As mentioned previously, and highlighted by recent studies [37], CBDs of cellulases play important roles in enhancing enzymatic activities against crystalline cellulose. A basic approach in CBD engineering is to add or replace a CBD in order to improve hydrolytic activity. Indeed, addition of a CBD from T. reesei CBHII to a T. harzianum chitinase resulted in increased hydrolytic activity on insoluble substrates [63]. The thermophilic fungus H. grisea produces two endoglucanases, one with a CBD (EGL3) and one without CBD (EGL4). The fusion protein, EGL4CBD, which consists of the EGL4 catalytic domain and the EGL3 CBD, shows relatively high activity against carboxymethyl cellulose [18]. M. albomyces family 7 (Cel7A and Cel7B) and family 45 (Cel45A) glycosyl hydrolases lack a consensus CBD and its associated linker [23]. To improve their efficiency, these three cellulases were genetically modified to carry the CBD of T. reesei CBHI. The presence of the CBD was shown to improve their hydrolytic potential towards crystalline cellulose [64].

5.3. Conversion to Glycosynthases

An important development in cellulase engineering is the conversion of cellulases to glycosynthases by site-directed mutagenesis [65]. The glycosynthases are retaining glycosidase mutants in which the catalytic nucleophile has been replaced by a non-nucleophilic residue. The first glycosynthase reported from thermophilic fungi was derived from H. insolens Cel7B after E197 was mutated to Ala. The resultant Cel7B E197A glycosynthase was able to catalyze the regio- and stereoselective glycosylation of appropriate receptors in high yield [66]. More recently, three mutants of the H. insolens Cel7B E197A glycosynthase were prepared and characterized by site-directed mutagenesis: E197A/H209A and E197A/H209G double mutants, and the Cel7B E197A/H209A/A211T triple mutant [67]. These second-generation glycosynthase mutants underwent rational redesign in +1 subsite with the aim of broadening the substrate specificity of the glycosynthase. The results showed that the double mutants E197A/H209A and E197A/H209G preferentially catalyze the formation of a β-(1,4) linkage between the two disaccharides. In contrast, the single Cel7B mutant E197A and triple Cel7B mutant E197A/H209A/A211T produce predominantly the β-(1,3)-linked tetrasaccharide. This work indicated that the regioselectivity of the glycosylation reaction catalyzed by H. insolens Cel7B E197A glycosynthase could be modulated by appropriate active-site mutations.

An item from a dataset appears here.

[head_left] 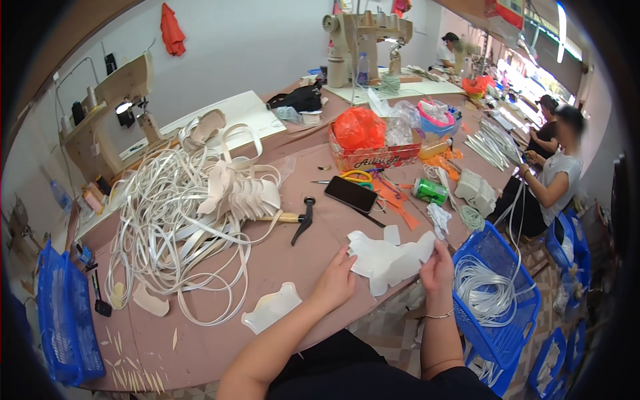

6. Conclusions and Future Perspectives

Thermophilic fungal cellulases have recently emerged as promising alternatives in biotechnological applications. However, only a minority of thermophilic fungal cellulases has been characterized in detail so far. Site-directed mutagenesis and directed evolution have been employed and are currently the most preferable approaches to obtain novel thermostable mutants. A systematic characterization of cellulases from additional thermophilic fungi is necessary to better understand their thermostability and evolutionary relationships to mesophilic cellulases. Further improvement of thermophilic fungal celulases will assist in developing better and more versatile cellulases for biotechnological applications and provide novel opportunities in protein engineering efforts.

Acknowledgments

This work was supported by the Chinese National Program for High Technology, Research and Development, the Chinese Project of Transgenic Organisms, the National Department Public Benefit Research Foundation, and the China National Special Fund of Sea Renewable Energy Sources (SDME2011SW01). A. C. Papageorgiou thanks the Academy of Finland for financial support (Grant no. 121278).